On Thu, 14 Oct 2010, Lars Balker Rasmussen wrote:
nopasted this on #moose earlier, but might as well post it for
posterity as well:
Given this tiny program:
-----
package R;
use Moose::Role;
after foo => sub { warn "R::foo" };
package A;
use Moose;
sub foo { warn "A::foo" }
package B;
use Moose;
extends 'A';
#after foo => sub { };
package C;
use Moose;
extends 'B';
after foo => sub { warn "C::foo" };
package main;
Moose::Util::apply_all_roles('B', 'R');
C->foo;
---
Why would the role application be relying on the presence or not of a
method modifier in B? "Compile time" application with "with 'R'" in B
works as expected. Removing the modifier in C also makes the runtime
application take, so it appears that something is cached in C?
Yes, there is some caching that I suspect is the problem. Applying the
method modifier caches all the subs to be called, so when you apply the
modifier to C, it caches this.
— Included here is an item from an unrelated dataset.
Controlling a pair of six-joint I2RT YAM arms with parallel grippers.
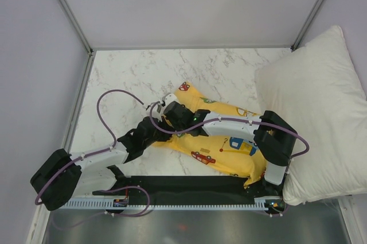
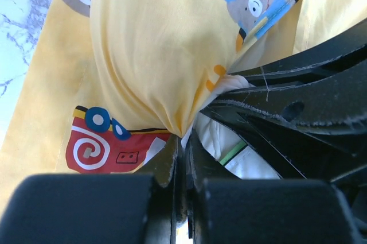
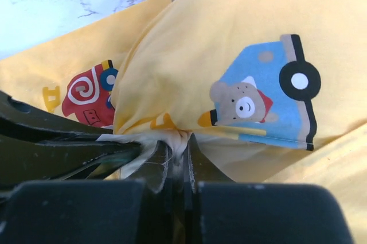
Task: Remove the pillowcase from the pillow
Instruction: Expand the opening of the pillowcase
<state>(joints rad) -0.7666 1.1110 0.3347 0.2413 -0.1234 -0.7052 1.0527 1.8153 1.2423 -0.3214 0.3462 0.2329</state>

When applying the modifier to B _after_
this (regardless of how it's done), Moose does not recalculate the cache
for methods in C.
I suspect this is fixable.
Note that in the common case of immutable classes, we would not expect
this to work (that's what immutable means ;) so I'm not sure how important
this is.
Is this something that actually comes up in real code?